Vicier la génération dans son germe, n'est pas le seul crime de notre polygamie; elle énerve la population qui la pratique; car rien ne porte aux excès, conséquemment à l'affaiblissement, comme le changement de relations. D'autre part nos polygames se transforment en machines à sensation; leur intelligence s'abaisse; ils deviennent hébétés, égoïstes. Regarde, mon fils, ces tristes jeunes gens d'aujourd'hui, étiolés par les vices de leurs pères et les leurs: ils sont railleurs, sans foi, riant des choses les plus saintes, méprisant, non seulement leurs dignes compagnes, les femmes corrompues, mais encore tout le sexe auquel appartiennent leurs mères: regarde-les, ils sont grossiers à faire lever le cœur: plus rien n'attire leur respect: ils jettent la femme en cheveux blancs dans le ruisseau pour garder le haut du pavé; ils rudoient le vieillard, ils font rougir la jeune fille par leurs cyniques discours: la polygamie les a rendus ignobles, et a tué l'urbanité française aussi bien que toute dignité.

Ils te diront que les femmes ne valent guère mieux qu'eux. Mais ce résultat devient inévitable dans un pays où les femmes ne sont pas enfermées. La Polyandrie y est la compagne obligée de la Polygamie; car puisque les hommes se croient permis d'avoir plusieurs femmes, pourquoi les femmes se croiraient-elles interdit d'avoir plusieurs hommes?
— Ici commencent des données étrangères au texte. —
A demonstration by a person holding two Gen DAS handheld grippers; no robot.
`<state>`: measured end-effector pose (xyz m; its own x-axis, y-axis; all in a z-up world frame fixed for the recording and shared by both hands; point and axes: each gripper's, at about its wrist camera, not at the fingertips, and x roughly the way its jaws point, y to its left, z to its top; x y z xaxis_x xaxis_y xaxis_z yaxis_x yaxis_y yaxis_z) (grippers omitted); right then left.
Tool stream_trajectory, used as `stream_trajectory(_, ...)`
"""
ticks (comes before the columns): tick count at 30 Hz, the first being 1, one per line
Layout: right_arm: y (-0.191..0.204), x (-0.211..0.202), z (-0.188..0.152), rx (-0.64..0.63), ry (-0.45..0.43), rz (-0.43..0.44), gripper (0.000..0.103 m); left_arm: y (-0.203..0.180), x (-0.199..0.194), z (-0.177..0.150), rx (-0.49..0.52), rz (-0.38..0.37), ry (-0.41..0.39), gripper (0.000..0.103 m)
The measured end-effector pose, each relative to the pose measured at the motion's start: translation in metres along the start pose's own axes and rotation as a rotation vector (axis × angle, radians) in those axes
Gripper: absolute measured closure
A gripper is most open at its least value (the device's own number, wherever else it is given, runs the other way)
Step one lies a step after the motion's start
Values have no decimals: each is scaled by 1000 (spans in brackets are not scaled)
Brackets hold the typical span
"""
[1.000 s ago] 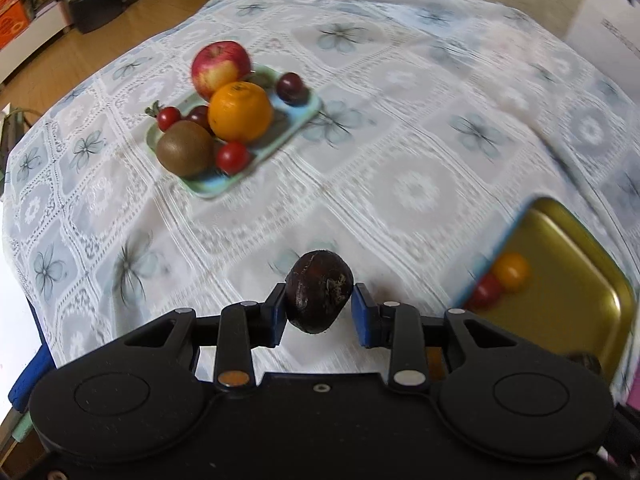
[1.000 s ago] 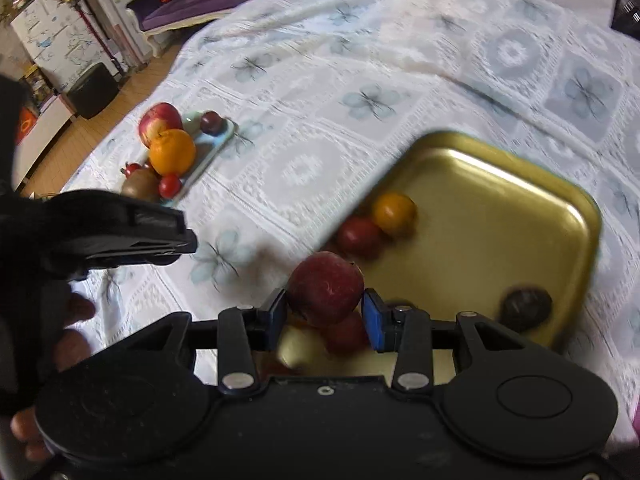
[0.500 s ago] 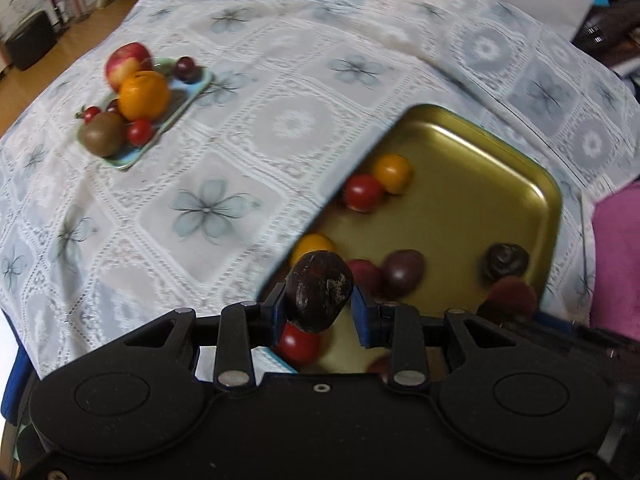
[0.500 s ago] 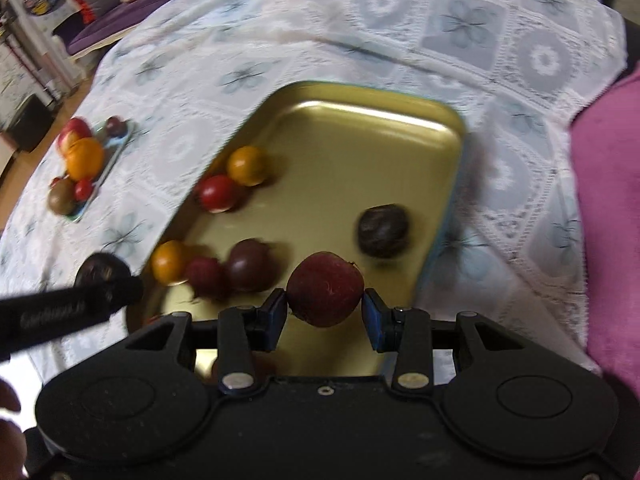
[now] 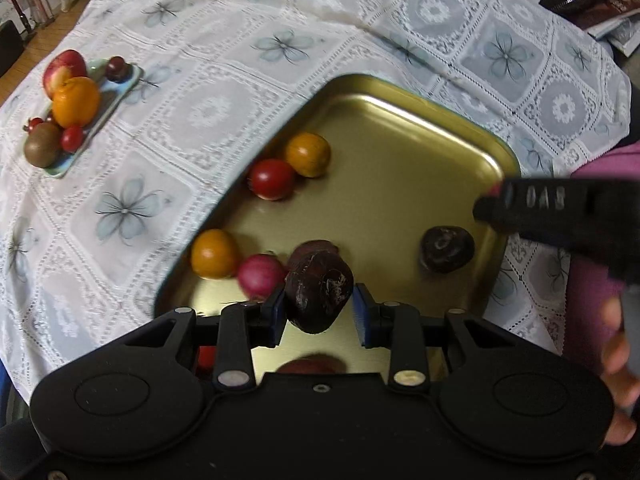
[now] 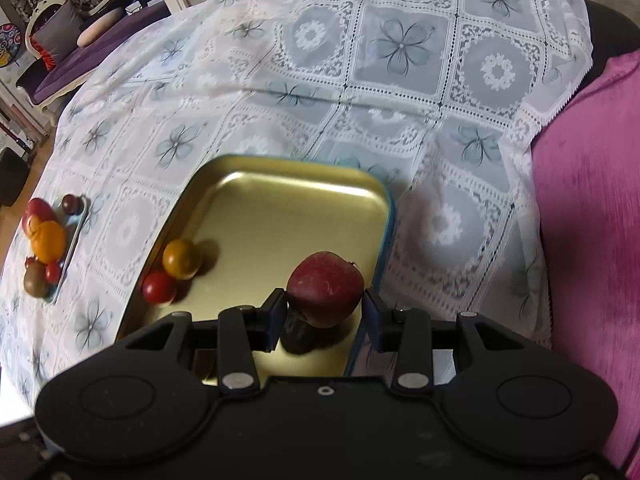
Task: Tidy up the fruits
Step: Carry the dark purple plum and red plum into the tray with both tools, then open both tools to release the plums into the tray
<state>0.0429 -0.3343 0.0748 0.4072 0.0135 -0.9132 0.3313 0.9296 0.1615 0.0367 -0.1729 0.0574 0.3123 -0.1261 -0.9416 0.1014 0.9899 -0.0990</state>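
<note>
Lace tablecloth (image 5: 208, 112) under gold tray (image 5: 400, 92), frame centre. Left gripper (image 5: 319, 309) pinching dark fruit (image 5: 318, 286); right gripper (image 6: 325, 312) pinching red fruit (image 6: 326, 294). Lower both onto bare tray floor before releasing, avoiding collision.

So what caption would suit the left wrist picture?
Left gripper holding a dark wrinkled fruit above a gold tray of small fruits.

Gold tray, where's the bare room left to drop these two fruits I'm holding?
The gold tray is bare across its middle and far end, between the orange tomato and the dark fruit by the right rim. The near left edge is crowded: red tomato, second orange tomato, pink fruit.
</note>
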Motion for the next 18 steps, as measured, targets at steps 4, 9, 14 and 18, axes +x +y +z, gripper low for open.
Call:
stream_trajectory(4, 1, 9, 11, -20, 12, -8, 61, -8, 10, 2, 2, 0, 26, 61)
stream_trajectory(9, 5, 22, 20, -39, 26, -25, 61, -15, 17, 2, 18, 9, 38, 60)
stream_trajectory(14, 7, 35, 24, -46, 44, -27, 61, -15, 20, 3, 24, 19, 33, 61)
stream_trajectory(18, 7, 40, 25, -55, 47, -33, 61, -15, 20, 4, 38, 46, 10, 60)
En somme, mon fils, les résultats de l'amour incompressible, de la Polygamie et de la Polyandrie dans notre Occident sont:

La séduction et la corruption des femmes;

L'adultère, l'abaissement des caractères, l'amoindrissement moral et intellectuel des deux sexes;

L'affaiblissement, l'abâtardissement de la race;

La fausseté, la ruse, la cruauté, les injustices de toutes natures, l'exploitation de la femme par l'homme pour sa beauté; celle de l'homme par la femme pour son argent ou son crédit;

La dissolution et la ruine de la famille;

Chaque année quelques milliers d'enfants naturels, sans compter les grossesses supprimées:

Voilà la valeur des théories mises en pratique.

N'est-ce pas que tout cela est bien conforme à notre idéal de l'amour humain? Bien conforme à notre idéal de la destinée humaine qui exige que nous progressions, et fassions progresser les autres dans le bien; que nous pratiquions la Justice et la Bonté?
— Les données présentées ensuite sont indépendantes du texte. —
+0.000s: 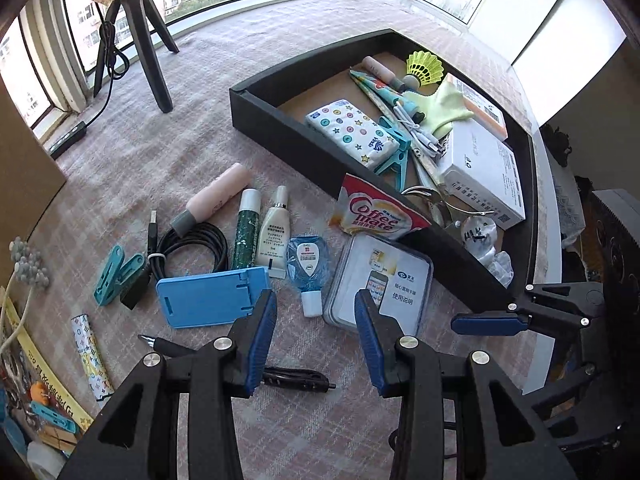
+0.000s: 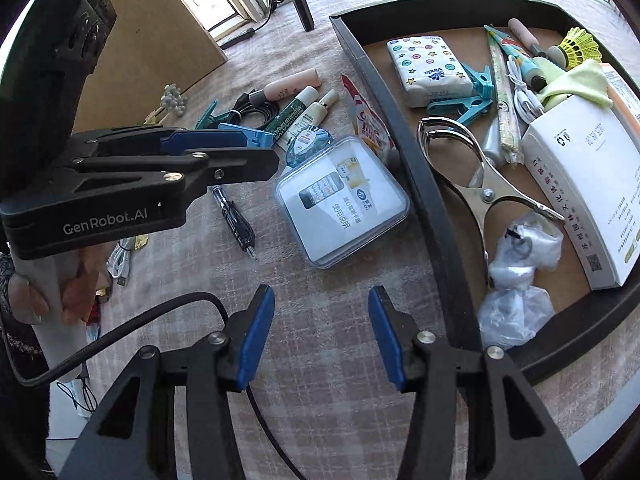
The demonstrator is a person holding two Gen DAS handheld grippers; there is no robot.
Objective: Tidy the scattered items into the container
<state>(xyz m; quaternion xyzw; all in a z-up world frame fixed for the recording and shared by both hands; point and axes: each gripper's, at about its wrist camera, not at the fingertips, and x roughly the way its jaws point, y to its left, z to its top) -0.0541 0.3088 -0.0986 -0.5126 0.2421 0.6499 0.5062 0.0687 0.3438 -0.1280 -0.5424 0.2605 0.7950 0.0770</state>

Encore un mot, et nous aurons fini.

Quand Rome eut cessé de croire à la chasteté, à la religion du serment; quand elle se vautra dans les mœurs polygamiques et polyandriques; quand elle prit le plaisir pour but, la tyrannie se montra. Rien de plus naturel: l'homme n'enchaîne que celui qui s'est enchaîné lui même sous le joug de l'instinct bestial: celui qui sait se gouverner, n'obéit pas à l'homme: il ne s'incline que devant la loi, lorsqu'elle est l'expression de la Raison.

Rappelle-toi, mon fils, qu'on n'est puissant que par la chasteté: c'est seulement alors qu'on peut produire de grandes choses dans la science, l'art, l'industrie; c'est seulement alors qu'on peut pratiquer la Justice, être digne de la liberté. En dehors de la chasteté, il n'y a que dégradation, injustice, impuissance, esclavage; et toute nation qui l'abandonne tombe des bras du despotisme dans la tombe.

Ne te laisse donc pas ébranler par les sophismes modernes; aie toujours devant ta pensée tes obligations de créature morale et libre, tes devoirs de membre de l'humanité; soumets tout en toi à la Raison, à la Justice, au sentiment de ta dignité et vis en homme, non pas en brute.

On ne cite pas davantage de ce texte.